Leaving a legacy of brewing excellence

By Roger Protz

- Last updated on GMT

Protz: "The Brunswick is one of Britain’s great pubs"
Protz: "The Brunswick is one of Britain’s great pubs"
Licensee Graham Yates retires from a career championing truly great beer. Roger Protz provides the plaudits.

Graham Yates retired from the Brunswick Inn in Derby at the end of March. Publicans call it a day on a regular basis, but Yates was no ordinary publican and the Brunswick is no ordinary inn.

Running a pub is a demanding enough job, but Yates also brewed on the premises. As I discovered a few years ago, when he invited me to join him as “brewer for the day”, you ache in every sinew after long hours of lifting sacks of malt and hops.

When we’d finished, I went home to bed. Graham Yates went back behind the bar and put in another long stint, pulling pints and chatting to the regulars.

The Brunswick is one of Britain’s great pubs. It’s marvellously accessible, just a couple of hundred yards from Derby train station.

The pub is rooted in the city’s railway history and heritage. It’s an oddly-shaped, triangular red-brick building that stands at the end of a terrace of cottages. The site — houses and pub — was built in the 1840s as homes for railway workers by the Midland Railway.

A top architect of the time, Francis Thompson, was hired to design cottages fit for railway employees, and they came with their own inn at the end of the block.

Following World War Two the pub was sold to the Nottingham brewer Hardys & Hansons, but it went into decline as the surrounding cottages were either sold off or gradually became derelict.

The Victorian philanthropic project was saved in the 1980s by Derby Civic Society, which restored the houses and inn, and had the entire site Grade II listed. In 1987 Trevor Harris, a licensee from Mickleover, took over the Brunswick and lavished love and care on the pub. In 1991 he added a 10-barrel brewery at the back of the building, using water from natural bore holes on the site.

The Brunswick quickly gained a fine reputation for its ales, served in the unique atmosphere of a pub that’s like a warm and friendly parlour. It has open fires, wood-panelled walls, a large bar sporting 15 handpumps, and several separate rooms and snugs off the main corridor. It’s decked out with railway memorabilia from the age of steam.

When Harris decided to move on and open the bigger Derby Brewing Company, the Brunswick was bought by Everards of Leicester, which installed Graham Yates. He’d never brewed before, but had long experience of the industry and the pub trade.
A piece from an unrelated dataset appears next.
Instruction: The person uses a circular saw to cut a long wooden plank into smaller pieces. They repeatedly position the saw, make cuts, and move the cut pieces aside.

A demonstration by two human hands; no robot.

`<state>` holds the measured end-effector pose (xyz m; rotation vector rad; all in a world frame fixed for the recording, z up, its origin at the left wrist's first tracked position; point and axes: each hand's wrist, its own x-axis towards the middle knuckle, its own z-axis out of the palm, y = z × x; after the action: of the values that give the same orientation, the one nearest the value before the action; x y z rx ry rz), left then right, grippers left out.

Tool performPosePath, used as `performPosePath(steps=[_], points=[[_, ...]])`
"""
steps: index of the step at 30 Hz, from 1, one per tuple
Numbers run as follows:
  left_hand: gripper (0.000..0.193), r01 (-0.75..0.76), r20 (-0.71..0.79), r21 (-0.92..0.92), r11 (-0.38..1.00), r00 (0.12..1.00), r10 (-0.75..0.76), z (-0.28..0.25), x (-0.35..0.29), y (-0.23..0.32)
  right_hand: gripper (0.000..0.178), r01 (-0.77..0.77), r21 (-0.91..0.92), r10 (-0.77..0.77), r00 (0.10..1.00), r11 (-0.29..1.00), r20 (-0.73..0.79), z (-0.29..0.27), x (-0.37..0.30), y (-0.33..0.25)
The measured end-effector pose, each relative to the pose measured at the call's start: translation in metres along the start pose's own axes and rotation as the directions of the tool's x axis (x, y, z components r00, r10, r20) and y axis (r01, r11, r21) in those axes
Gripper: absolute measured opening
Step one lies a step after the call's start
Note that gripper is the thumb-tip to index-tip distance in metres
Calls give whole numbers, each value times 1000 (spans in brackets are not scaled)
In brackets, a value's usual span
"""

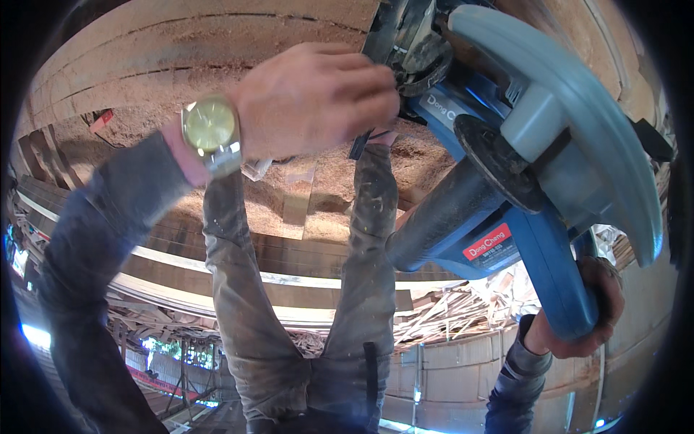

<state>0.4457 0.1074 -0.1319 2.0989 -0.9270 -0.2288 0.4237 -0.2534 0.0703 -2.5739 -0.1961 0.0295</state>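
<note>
A large blue power saw [535, 246] with a grey curved guard [578, 94] and a black side handle [448, 210] fills the right side of the view. My right hand [603, 311] is closed around its blue rear handle at the lower right. At the tool's far end are dark metal parts [423, 61]. Beside these, my left hand [314, 101] has its fingers curled; motion blurs them a little. Whatever lies under those fingers is hidden. On my left wrist sits a gold-faced watch [210, 126].
Sawdust covers the wooden boards [181, 43] ahead and the ground around my legs [282, 325]. A small red item [101, 121] lies at the left. Long planks [173, 260] cross behind me, with a heap of thin wood scraps [448, 311] beyond.
</note>
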Motion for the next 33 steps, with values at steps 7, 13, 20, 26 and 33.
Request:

Yates is from Birmingham and in 1968 joined the local brewery Ansells as a laboratory technician. Ansells became part of the national Allied Breweries group and when the Birmingham site closed Yates was moved around the country, working at Wrexham Brewery and then Ind Coope, in both Burton and Romford.

In 1986 he joined Everards and went on the road, sorting out beer quality. The unofficial slogan in the brewery’s trading estate, Yates says, was “nice pubs, pity about the beer”. Bitter was brewed for Everards by Whitbread in Samlesbury and it tasted like water. Tiger was brewed in Everards’ other brewery in Burton and was never bright.
When a new managing director, Nick Lloyd, took over, he worked hard with Yates to improve beer quality. Tiger was brought back to Leicester, Beacon was launched as a premium bitter and the company’s reputation subsequently soared.
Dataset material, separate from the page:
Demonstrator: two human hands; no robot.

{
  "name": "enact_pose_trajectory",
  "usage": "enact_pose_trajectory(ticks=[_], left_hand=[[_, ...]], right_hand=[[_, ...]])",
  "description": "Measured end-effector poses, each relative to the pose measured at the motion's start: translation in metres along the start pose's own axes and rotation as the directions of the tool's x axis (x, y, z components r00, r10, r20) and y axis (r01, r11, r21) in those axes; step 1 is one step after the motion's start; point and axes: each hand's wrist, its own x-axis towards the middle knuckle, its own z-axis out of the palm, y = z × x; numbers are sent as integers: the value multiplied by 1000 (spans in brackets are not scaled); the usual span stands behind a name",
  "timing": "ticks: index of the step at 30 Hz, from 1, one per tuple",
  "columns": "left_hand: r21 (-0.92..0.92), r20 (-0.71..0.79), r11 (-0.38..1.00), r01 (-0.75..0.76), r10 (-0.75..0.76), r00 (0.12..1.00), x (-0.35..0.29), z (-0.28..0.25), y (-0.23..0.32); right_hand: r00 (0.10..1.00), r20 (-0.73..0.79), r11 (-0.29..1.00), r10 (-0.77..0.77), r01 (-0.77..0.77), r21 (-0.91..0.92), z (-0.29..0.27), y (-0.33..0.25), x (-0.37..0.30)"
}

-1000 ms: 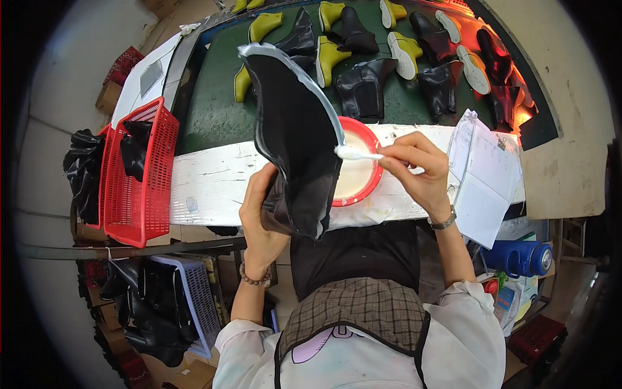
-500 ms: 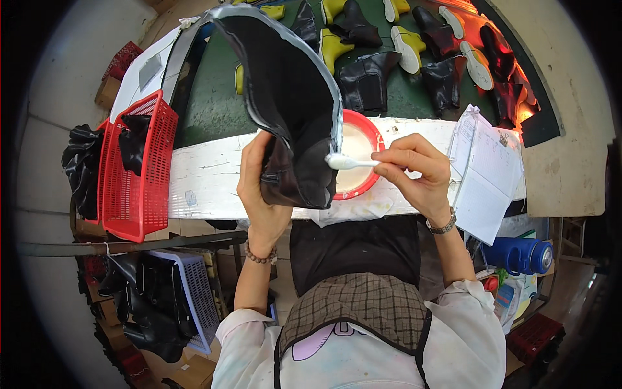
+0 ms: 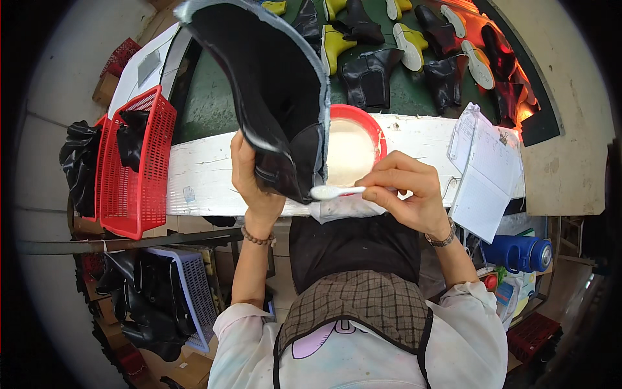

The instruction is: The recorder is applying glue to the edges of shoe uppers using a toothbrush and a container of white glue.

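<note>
A tall black boot upper (image 3: 269, 78) stands tilted above the white bench, its edge coated pale and wet-looking. My left hand (image 3: 254, 185) is closed around its lower left side; some fingers are hidden behind the leather. Between thumb and fingers, my right hand (image 3: 409, 193) pinches the handle of a small white toothbrush-like brush (image 3: 342, 191). The brush head touches, or sits right at, the upper's lower right edge. Just behind the brush is a red bowl (image 3: 380, 133) of cream-coloured liquid, partly covered by the upper.
Several black uppers and yellow boot forms with white soles (image 3: 408, 52) lie on the green surface (image 3: 207, 97) beyond the bench. A red basket (image 3: 139, 194) with black pieces stands left, an open notebook (image 3: 489, 188) right. Below are a blue flask (image 3: 518, 253) and a lilac crate (image 3: 194, 295).
The brush has moved down and left along the upper's edge toward its bottom corner. My left hand has shifted the upper slightly left, uncovering more of the bowl.
</note>
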Motion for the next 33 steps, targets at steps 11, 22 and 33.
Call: enact_pose_trajectory(ticks=[11,22,33], left_hand=[[-526,447,232,818,-743,498,-39,-110,-18],[-804,576,-264,533,-568,588,-106,-141,-49],[-800,567,-136,585,-493,660,-101,-124,-53]], right_hand=[[988,136,553,-75,154,-819,-7,117,24],[990,9,988,-138,139,-74,-11,53,58],[989,16,989,-147,147,-31,-9,51,54]])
Yates said: “I had a holiday booked in Turkey in 2002, but two days before I was due to leave I got a call from Everards asking me if I’d like to run a pub in Derby they’d just bought. I said ‘no way’, but I changed my mind when they said it had its own brewery.

“I had never been a brewer or a licensee before. I spent a day with Trevor Harris and then took over and found he’d taken the hydrometer [that measures the gravity of beer] with him!”
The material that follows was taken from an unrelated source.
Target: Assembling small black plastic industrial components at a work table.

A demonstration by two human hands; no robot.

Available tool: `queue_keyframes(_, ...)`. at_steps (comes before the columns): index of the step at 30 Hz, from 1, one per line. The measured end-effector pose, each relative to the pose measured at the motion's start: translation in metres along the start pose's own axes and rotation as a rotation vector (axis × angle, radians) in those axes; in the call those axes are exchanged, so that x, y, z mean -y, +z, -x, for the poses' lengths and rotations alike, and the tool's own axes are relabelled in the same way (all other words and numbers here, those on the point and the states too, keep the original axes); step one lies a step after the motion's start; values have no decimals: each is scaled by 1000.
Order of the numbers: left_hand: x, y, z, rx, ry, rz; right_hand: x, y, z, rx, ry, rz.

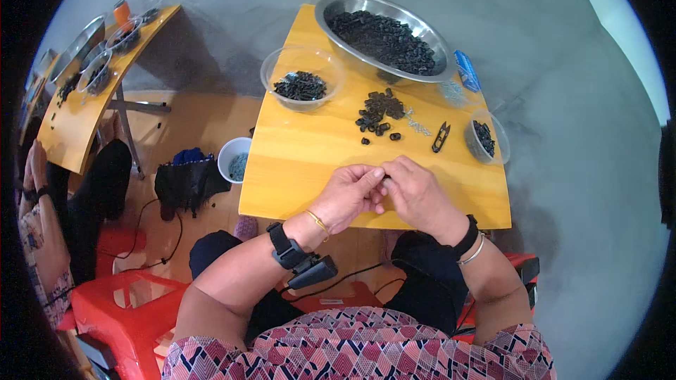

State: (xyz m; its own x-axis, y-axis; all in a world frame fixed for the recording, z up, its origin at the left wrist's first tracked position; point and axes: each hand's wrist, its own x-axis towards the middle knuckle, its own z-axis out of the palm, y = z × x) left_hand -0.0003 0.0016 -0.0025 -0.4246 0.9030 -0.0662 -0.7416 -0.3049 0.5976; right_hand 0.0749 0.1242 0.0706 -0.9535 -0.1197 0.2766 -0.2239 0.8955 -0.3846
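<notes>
Both hands meet above the near part of the yellow table [296, 183]. My left hand [350, 193] and my right hand [417, 197] are closed, fingertips pinched together around a small black piece [386, 177], mostly hidden by the fingers. Just beyond them lies a loose pile of small black parts [380, 107], with a few single ones nearer me. Beside the pile are scattered small silvery pieces [419, 127]. To the right of these rests a pair of black thread snips [441, 137].
At the table's back stands a big metal bowl [443, 39] heaped with black parts. Clear plastic bowls with black parts stand left [269, 74] and right [501, 137]. A blue packet [466, 70] lies back right. A white bucket [225, 158] is on the floor; another person sits left.
</notes>
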Motion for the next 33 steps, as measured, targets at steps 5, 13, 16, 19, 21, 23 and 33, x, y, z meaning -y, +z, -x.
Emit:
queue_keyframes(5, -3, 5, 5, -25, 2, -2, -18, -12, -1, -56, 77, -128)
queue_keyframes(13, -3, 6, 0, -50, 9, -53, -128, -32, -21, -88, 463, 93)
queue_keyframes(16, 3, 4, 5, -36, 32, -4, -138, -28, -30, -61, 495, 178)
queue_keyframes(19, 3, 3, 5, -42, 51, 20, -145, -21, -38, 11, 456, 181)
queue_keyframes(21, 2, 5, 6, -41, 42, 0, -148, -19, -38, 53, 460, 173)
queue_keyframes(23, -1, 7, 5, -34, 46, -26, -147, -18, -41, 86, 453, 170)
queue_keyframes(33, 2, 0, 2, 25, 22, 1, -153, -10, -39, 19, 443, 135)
The range of beers at the Brunswick is phenomenal: three milds, a porter, the best-selling Triple Hop, a premium bitter called Old Accidental, many occasional brews and anything Yates feels like making. The acclaim for the beers is such that they’re sold in other pubs in the area.

He took on a local chef, Ralph Edge, who was keen to match beer and food. The result was such lunchtime dishes as pork fillet with Stilton, leek and walnut sauce with Old Accidental, Gressingham duck breast with porter and mushroom sauce, and tomato fettuccine with pancetta and Railway Porter. The pub’s beer-and-food dinners were staged in a large upstairs room.

Now, after close to 11 years of hard, daily grind, Yates has finally hung up his brewing boots. He will spend more time fishing, but, as he now lives in Derby, will regularly prop up the bar of the Brunswick “unless they bar me.”

If you’ve never been to the Brunswick, make the trip and fall in love with this wonderful old inn. If there’s a jovial chap at the bar with a Brummie accent, buy him a pint. You’ll get change from £2.50.